The aristocrat and the artist would come together as closely as possible when the former, possessing an independent source of income, could devote much of his time to artistic endeavour if he wished to. Here, however, there was an indelible difference as well: artistic endeavour for the sake of pleasure or artistic endeavour “for bread”. In the case of the professional artist, the special mobilisation of his creative energies had an impact on his psyche as well. One cannot but agree with the 20th-century sociologist Karl Mannheim, who perceptively identifies, in a pursuit so universal as travel, reflections of various psychological overtones: “The nobleman who journeys abroad for his pleasure, without the necessity to establish himself at every turn, experiences new people and customs only as variations of familiar sights. Only the traveller who steps out of his social milieu and abandons his station to find a new one discovers alternatives and acquires a new horizon. This is how the relatively unattached and itinerant knights become spokesmen of a reflective and multi-dimensional view of life.”[7]

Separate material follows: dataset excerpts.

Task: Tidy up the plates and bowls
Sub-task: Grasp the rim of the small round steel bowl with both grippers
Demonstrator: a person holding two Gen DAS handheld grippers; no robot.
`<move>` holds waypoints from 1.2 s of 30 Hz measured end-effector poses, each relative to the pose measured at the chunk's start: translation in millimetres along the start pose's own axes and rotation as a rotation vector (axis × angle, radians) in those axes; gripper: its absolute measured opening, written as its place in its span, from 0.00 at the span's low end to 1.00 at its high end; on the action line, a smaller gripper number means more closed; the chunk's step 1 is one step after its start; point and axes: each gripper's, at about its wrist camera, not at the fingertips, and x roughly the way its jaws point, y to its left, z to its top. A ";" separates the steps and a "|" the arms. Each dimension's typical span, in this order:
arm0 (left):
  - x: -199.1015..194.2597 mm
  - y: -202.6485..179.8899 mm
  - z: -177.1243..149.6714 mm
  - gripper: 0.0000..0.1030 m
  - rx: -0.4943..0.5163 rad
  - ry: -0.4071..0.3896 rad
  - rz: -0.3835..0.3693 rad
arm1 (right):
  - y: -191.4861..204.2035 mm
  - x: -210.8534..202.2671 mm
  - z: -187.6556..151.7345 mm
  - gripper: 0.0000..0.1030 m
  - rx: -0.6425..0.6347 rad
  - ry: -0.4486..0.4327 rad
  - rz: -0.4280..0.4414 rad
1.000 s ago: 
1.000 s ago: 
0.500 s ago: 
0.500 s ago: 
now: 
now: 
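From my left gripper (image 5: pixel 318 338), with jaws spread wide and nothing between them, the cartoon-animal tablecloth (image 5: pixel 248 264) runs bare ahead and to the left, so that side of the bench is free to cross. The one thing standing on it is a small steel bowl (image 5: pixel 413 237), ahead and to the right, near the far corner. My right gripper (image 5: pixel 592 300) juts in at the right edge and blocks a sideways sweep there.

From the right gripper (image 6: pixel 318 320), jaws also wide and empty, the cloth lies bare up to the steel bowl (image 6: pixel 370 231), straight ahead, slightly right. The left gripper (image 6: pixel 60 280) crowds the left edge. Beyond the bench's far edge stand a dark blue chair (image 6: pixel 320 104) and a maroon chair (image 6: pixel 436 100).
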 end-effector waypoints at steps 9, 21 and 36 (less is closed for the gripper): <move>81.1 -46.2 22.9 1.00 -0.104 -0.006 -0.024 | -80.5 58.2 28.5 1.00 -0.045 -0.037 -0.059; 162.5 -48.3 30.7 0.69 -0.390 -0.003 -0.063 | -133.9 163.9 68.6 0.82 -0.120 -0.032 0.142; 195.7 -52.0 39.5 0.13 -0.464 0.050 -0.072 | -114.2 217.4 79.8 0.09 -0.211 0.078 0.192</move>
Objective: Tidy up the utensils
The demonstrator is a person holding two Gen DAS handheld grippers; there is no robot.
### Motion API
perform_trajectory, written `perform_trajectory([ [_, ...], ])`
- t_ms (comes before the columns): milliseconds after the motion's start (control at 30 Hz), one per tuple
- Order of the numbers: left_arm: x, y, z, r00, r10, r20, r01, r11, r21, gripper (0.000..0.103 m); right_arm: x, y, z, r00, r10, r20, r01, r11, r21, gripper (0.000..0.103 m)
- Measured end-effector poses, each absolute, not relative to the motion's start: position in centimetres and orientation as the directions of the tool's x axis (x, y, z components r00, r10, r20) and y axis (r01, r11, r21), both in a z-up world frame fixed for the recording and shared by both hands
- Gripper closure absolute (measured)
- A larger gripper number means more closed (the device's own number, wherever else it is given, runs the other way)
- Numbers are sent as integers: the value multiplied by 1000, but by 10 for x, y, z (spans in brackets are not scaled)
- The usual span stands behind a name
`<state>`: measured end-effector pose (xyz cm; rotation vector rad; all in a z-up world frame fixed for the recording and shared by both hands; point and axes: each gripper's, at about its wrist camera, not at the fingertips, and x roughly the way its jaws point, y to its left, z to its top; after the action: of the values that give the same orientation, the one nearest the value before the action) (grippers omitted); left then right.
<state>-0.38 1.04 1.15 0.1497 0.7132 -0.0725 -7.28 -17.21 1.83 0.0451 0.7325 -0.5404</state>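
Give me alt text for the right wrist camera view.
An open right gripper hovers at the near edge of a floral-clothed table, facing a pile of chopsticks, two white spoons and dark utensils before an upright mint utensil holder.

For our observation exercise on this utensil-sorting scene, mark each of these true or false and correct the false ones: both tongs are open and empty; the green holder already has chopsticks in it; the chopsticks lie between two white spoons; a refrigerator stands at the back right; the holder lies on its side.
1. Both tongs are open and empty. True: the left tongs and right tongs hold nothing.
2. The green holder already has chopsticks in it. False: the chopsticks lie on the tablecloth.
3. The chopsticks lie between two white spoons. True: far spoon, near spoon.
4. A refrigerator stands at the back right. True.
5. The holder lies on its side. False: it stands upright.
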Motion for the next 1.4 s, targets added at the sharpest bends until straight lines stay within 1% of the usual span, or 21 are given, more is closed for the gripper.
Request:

There are arguably at least two reasons that caused aristocrats to distance themselves from the fine arts as a profession. The first reason was the uncertain legal standing of the artistic intelligentsia - this situation, despite minor legislative changes, remained invariable until the very end of the 19th century. Although certain talented individuals who had distinguished themselves in the visual arts, theatre or music were celebrated enthusiastically, surprising orders were issued by the authorities every now and then. Thus, an order issued on October 11, 1827, prescribed that every clerk who became an actor would be divested of every rank he had previously been promoted to. Four years later, however, an amendment was issued: should an actor quits his stage career, he would be reinstated to the rank from which he had been demoted. Sure enough, such rules did not promote the erosion of social boundaries. It was not that unusual in the first half of the 19th century to address an artist or an actor informally, no matter how famous they were. Actor Vasily Karatygin once made attempts to end this humiliating tradition, but the ensuing scandal changed only his own situation.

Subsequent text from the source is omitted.